After chatting over a concept for a way to solve the delema, Spitzer-Williams set out to see if others were having the same problem with editing footage that needed to be solves. Turns out they did. Giving Spitzer-Williams the green light for setting about finding a solution, which became Highlight Hunter.
“I’ve been a tech geek and sports nut my whole life so it’s a dream to be working on something like Highlight Hunter,” comments Spitzer-Williams when we delve into his background. “Tech-wise, I started coding as young as I can remember. (To Jenna — I’ve got a really old baby pic of me sitting at a computer if you want it for the post…yes, I’m a geek). After graduating from Tufts University with degrees in Computer Science and Entrepreneurial Leadership, I moved out to Seattle to work as a Program Manager for Microsoft.” Quitting his steady job at Microsoft last year to work on Highlight Hunter (his solution to this widespread editing problem of sorting through monotonous footage), says that Entrepreneurial Leadership degree might have made a big impact.

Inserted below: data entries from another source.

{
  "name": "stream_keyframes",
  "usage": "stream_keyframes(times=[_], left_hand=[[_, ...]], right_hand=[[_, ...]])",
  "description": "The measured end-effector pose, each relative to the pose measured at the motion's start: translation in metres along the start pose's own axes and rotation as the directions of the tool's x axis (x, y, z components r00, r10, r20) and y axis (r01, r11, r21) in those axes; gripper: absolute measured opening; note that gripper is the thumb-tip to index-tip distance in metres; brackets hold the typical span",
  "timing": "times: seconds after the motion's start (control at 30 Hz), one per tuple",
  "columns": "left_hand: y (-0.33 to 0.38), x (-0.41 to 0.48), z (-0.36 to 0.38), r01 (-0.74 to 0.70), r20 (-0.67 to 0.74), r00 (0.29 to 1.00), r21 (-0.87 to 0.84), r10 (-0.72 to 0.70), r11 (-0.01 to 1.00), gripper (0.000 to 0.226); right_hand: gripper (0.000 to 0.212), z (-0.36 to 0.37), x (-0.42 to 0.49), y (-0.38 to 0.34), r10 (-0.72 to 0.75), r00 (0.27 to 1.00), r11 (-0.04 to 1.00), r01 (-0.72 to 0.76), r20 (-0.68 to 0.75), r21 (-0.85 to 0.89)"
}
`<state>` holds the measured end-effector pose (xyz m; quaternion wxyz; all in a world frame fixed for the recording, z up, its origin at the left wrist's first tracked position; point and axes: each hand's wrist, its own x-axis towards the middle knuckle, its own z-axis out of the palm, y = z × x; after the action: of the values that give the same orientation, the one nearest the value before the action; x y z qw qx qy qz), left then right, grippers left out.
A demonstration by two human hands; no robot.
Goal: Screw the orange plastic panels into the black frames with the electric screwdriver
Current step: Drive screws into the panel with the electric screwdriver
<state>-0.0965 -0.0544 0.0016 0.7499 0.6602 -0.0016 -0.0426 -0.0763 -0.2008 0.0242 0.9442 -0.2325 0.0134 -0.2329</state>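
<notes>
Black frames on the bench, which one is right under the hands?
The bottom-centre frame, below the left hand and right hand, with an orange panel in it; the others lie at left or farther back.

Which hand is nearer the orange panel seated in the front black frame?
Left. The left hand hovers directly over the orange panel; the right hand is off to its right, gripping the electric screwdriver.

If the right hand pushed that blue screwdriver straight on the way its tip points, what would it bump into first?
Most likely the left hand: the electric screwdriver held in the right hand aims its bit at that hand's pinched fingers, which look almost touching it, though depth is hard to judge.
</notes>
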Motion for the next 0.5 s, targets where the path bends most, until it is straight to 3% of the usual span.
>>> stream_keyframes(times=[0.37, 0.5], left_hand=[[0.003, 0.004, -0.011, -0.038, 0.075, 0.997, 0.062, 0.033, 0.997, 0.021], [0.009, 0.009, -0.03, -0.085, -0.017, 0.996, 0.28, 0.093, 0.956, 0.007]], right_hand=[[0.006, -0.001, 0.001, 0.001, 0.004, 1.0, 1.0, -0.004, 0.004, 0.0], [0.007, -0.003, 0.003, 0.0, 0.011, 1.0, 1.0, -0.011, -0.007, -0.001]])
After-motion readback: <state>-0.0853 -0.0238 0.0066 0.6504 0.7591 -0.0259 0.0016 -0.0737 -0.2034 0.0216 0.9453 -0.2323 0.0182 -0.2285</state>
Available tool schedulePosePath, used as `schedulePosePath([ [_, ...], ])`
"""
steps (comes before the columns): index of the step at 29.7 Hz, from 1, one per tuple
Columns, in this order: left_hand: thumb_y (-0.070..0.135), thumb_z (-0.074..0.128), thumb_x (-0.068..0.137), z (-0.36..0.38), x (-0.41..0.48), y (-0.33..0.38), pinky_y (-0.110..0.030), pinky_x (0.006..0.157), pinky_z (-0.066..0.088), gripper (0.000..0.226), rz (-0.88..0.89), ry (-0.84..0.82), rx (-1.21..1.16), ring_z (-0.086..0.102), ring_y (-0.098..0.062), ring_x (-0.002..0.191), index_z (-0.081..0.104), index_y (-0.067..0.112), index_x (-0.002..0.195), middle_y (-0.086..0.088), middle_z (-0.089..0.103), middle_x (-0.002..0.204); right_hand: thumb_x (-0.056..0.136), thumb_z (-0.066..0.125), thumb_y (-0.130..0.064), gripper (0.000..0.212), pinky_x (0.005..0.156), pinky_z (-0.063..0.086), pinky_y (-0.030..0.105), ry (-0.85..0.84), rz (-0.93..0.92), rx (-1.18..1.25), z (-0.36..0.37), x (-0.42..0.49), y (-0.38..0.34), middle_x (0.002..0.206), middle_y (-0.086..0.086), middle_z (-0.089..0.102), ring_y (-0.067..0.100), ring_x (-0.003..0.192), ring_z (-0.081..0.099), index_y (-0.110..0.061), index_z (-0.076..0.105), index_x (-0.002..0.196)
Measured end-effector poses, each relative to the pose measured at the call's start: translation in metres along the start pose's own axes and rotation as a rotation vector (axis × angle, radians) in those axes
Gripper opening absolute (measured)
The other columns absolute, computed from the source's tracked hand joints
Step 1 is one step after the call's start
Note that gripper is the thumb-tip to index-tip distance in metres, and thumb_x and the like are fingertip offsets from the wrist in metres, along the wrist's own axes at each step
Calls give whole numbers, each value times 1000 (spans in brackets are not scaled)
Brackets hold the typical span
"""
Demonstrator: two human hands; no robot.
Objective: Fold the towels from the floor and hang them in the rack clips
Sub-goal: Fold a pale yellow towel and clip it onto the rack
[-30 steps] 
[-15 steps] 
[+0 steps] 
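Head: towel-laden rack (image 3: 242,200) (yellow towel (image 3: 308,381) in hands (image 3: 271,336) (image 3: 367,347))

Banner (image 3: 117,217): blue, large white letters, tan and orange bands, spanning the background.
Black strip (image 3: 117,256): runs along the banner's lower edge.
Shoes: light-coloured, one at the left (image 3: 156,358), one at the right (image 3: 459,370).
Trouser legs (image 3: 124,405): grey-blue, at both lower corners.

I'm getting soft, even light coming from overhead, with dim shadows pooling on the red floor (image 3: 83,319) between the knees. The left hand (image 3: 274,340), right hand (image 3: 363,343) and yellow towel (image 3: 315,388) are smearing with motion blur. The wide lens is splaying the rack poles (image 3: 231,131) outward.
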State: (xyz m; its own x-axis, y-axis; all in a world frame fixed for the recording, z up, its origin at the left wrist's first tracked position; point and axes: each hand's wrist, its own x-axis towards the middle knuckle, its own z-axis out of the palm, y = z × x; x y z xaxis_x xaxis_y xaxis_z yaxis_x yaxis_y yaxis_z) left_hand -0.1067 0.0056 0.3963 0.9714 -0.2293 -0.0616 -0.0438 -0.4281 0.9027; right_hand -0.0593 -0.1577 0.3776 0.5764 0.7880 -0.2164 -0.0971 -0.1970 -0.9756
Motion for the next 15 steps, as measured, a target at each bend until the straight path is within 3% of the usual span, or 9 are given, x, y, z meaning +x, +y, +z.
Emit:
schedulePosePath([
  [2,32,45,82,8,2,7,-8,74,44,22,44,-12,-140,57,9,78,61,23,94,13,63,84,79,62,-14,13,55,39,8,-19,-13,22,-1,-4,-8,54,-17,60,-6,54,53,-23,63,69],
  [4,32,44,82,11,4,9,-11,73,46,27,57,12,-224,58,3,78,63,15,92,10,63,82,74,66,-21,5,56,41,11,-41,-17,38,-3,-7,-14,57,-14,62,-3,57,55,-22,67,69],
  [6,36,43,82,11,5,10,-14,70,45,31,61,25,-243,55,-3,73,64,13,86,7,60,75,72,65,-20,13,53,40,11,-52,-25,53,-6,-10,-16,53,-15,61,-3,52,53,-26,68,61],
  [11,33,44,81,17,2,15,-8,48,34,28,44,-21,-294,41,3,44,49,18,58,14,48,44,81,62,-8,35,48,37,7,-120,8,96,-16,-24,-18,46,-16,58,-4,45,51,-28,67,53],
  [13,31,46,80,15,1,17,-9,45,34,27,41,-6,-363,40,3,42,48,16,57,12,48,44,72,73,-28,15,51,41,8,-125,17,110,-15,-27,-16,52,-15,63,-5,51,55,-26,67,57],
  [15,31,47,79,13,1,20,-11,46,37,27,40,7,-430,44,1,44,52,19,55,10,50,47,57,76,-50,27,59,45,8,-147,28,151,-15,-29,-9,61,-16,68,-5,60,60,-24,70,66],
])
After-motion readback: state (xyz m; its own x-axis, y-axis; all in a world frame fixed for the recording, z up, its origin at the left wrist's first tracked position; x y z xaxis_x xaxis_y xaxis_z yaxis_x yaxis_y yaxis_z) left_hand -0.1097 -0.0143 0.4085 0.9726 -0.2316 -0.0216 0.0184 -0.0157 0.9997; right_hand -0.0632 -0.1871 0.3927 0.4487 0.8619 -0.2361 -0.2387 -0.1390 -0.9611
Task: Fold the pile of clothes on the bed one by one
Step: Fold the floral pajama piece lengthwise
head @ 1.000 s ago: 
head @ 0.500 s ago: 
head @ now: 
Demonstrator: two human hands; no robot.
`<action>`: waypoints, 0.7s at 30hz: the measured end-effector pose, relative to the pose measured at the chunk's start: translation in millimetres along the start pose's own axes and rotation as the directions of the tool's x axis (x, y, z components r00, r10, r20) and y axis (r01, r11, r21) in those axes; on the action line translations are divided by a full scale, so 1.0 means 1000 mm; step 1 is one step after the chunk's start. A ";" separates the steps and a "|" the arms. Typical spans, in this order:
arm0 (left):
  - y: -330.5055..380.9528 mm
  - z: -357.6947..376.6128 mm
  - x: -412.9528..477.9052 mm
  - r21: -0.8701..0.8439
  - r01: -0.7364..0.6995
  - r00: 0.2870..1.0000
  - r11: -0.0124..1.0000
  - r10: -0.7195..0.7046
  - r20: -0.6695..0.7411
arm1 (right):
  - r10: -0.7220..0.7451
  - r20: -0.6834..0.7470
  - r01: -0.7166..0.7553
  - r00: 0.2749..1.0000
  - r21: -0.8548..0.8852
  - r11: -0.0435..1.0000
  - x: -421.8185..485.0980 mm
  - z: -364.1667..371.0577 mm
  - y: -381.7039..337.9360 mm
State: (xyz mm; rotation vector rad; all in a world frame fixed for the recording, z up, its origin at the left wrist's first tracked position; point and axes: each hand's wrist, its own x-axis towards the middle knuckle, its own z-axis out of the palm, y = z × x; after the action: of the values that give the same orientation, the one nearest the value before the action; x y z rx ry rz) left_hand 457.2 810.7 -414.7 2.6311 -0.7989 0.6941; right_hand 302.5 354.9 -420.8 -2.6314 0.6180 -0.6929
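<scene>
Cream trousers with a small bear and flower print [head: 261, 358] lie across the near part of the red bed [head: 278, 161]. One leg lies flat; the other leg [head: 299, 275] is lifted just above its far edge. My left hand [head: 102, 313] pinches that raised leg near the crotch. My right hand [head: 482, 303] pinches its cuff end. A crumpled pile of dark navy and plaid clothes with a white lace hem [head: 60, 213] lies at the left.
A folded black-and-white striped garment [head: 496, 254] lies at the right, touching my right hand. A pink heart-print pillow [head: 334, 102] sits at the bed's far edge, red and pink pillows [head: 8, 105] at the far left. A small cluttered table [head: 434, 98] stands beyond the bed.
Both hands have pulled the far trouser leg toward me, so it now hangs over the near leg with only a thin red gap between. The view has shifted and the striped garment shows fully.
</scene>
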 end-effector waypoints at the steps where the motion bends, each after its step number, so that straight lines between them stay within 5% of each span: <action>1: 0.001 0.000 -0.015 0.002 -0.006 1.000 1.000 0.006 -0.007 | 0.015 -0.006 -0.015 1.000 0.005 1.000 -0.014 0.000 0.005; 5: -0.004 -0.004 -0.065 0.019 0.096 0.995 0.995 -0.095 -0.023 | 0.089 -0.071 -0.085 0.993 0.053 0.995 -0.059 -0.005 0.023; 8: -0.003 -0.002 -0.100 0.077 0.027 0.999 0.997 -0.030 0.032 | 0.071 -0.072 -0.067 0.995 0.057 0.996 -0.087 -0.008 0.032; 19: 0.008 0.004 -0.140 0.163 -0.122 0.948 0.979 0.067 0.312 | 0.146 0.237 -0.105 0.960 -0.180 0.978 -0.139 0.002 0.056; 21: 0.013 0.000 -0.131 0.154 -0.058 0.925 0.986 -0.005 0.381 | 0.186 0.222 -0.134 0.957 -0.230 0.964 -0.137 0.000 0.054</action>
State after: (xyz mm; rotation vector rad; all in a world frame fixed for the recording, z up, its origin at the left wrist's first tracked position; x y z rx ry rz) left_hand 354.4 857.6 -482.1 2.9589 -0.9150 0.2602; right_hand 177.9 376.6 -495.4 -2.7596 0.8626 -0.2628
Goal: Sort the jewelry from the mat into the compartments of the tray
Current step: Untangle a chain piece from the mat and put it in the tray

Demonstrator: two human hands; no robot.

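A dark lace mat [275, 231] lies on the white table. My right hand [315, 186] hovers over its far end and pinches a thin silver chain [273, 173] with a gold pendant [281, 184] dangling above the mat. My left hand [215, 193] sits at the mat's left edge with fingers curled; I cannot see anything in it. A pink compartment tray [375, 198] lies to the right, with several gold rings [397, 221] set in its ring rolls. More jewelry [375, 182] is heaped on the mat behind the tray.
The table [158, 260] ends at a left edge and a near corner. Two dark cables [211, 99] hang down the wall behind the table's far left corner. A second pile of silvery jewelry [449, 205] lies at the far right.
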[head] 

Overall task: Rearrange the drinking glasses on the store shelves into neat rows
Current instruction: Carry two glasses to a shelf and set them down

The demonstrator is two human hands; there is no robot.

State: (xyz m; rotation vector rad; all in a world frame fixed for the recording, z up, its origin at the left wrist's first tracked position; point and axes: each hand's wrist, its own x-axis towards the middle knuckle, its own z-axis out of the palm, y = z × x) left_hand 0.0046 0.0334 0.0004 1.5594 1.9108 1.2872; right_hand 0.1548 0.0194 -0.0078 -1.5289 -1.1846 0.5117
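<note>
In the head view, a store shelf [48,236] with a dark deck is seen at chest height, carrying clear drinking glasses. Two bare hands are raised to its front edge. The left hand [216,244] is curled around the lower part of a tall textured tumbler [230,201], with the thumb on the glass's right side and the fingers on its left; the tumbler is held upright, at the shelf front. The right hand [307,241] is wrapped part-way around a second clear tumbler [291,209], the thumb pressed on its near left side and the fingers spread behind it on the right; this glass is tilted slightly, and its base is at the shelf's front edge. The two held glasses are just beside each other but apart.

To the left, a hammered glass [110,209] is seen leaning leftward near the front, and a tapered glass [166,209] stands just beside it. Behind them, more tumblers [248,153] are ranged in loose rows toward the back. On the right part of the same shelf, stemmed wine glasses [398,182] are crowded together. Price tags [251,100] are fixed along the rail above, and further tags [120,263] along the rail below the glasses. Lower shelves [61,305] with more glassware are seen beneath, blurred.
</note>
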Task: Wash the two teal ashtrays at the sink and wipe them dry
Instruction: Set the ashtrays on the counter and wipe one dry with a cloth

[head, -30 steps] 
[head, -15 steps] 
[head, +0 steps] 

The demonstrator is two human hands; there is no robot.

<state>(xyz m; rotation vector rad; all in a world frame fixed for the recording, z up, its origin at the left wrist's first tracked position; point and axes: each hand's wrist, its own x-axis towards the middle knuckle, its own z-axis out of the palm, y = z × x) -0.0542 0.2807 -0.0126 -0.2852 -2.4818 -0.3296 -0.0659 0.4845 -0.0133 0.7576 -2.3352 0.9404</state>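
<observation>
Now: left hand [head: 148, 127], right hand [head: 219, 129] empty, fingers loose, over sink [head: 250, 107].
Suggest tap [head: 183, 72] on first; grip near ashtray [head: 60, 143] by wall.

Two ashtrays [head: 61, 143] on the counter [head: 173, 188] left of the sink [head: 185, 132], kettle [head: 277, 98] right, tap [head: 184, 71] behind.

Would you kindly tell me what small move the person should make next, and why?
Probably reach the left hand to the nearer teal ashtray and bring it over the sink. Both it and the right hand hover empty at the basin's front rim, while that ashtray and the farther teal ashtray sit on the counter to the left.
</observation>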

But what is Highlight Hunter, and more importantly, how is Spitzer-Williams solving this problem? According to Highlight Hunter’s website, “The free Highlight Hunter app for Mac and PC saves you hours of video editing time by finding your highlights for you. Ride all day. Record all day. Don’t miss a thing and stop wasting time sifting the awesome from the everything.” To do this just, “use one hand. Or both. Or a shoe. Every time you cover the camera lens, Highlight Hunter marks the previous 30 seconds (or however long you want) as a highlight.” basically, the app helps you mark and cut footage with a swipe of your hand. It is an automated version of new Hollywood’s sync clap (a person in front of the camera will clap in front of their face before and after each scene to mark where cuts will go as the editor sorts through footage). “Load your videos into the app and it will create a 30 second highlight clip for each bookmarked moment,” reads the apps instructions.
“Camera companies have figured out how to record your adventures. The social networks have figured out how to share them. But up until now, no one has figured out how to quickly find the highlights that are actually worth sharing,” explains Spitzer-Williams. “Highlight Hunter is simple, memorable, and puts control in your hands,” he goes on to follow. With a start in actions sports niche but large market, Spitzer-Williams feels that sports highlights across sport’s many markets are the beginning places for the app’s use. Highlighting break through moments, your kids best-of’s, first goals, to first steps; Noah sees a wide range of applications down the road, but so far the early adopters are fellow adrenaline junkies. As the app builds traction and collects users videos, Spitzer-Williams is ecstatic about the different use cases that his users will come up with next. Spitzer-Williams throws out the number that 44 million of US kids play organized sports, so it seems logical for him to start here and wait for the rest to come organically. Which leaves me thinking that leaving highlights up to users, is a very free territory if you later include Paris Hilton, Pamela Anderson, and Kim Kardashian; but we don’t need to go there.